Exercise » What is the number of lines below that contain the word "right"? Respond with that number alone.

Supplied data »

· · · · · · ·

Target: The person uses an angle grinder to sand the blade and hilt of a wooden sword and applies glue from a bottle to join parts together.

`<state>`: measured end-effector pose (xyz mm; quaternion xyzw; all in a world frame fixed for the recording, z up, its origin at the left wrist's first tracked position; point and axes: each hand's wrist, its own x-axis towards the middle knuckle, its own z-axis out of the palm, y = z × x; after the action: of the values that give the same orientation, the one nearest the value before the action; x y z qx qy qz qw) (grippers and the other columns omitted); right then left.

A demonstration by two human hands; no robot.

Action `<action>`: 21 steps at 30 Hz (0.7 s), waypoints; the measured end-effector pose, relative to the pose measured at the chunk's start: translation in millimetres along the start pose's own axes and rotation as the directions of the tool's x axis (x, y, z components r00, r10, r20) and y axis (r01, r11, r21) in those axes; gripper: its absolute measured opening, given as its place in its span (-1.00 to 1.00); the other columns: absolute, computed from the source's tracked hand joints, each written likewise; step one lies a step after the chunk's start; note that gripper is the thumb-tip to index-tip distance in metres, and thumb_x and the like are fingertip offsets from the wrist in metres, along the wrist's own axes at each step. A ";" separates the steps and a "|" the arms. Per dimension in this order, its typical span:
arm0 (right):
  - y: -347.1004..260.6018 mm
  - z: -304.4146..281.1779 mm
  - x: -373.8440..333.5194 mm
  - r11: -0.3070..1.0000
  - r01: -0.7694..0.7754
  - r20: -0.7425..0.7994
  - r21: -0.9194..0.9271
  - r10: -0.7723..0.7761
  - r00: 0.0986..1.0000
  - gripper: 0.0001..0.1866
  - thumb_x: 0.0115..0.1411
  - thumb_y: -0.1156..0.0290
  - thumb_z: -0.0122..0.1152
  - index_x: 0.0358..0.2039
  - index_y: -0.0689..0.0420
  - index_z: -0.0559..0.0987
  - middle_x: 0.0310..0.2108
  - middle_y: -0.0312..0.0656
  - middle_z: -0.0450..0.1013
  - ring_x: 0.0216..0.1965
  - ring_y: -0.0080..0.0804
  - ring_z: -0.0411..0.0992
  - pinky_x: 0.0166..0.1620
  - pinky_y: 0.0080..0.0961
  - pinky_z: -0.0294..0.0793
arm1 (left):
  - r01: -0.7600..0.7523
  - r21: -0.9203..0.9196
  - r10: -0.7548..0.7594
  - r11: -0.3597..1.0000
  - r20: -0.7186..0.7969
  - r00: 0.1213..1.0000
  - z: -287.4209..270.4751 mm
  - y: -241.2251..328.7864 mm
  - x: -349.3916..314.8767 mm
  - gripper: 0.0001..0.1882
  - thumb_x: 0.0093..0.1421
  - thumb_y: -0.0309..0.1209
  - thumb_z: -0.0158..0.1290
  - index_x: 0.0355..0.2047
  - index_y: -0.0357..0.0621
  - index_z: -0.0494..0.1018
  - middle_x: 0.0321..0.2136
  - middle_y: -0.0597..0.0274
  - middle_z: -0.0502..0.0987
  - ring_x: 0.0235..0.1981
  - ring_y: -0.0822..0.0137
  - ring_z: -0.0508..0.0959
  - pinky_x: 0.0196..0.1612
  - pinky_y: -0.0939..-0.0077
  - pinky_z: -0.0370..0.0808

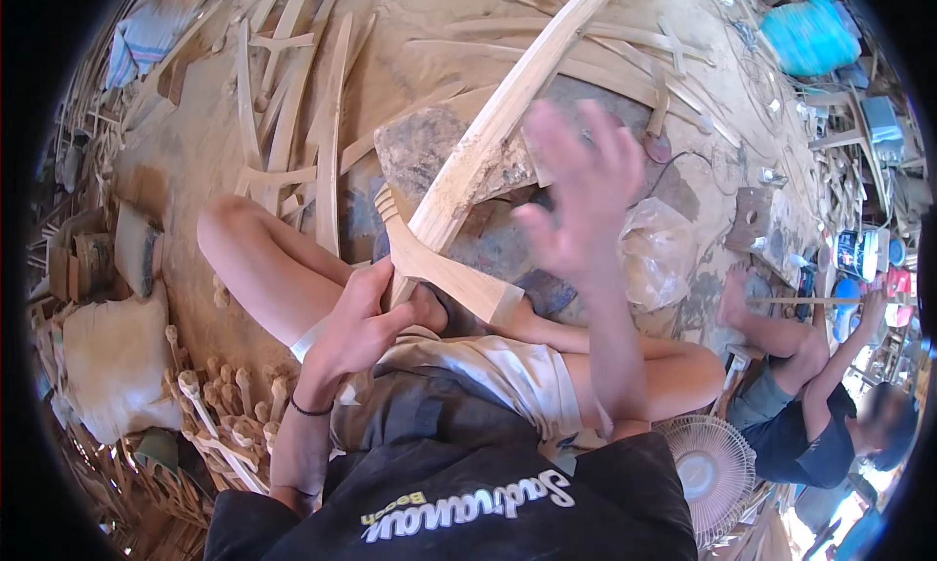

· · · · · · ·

Response » 2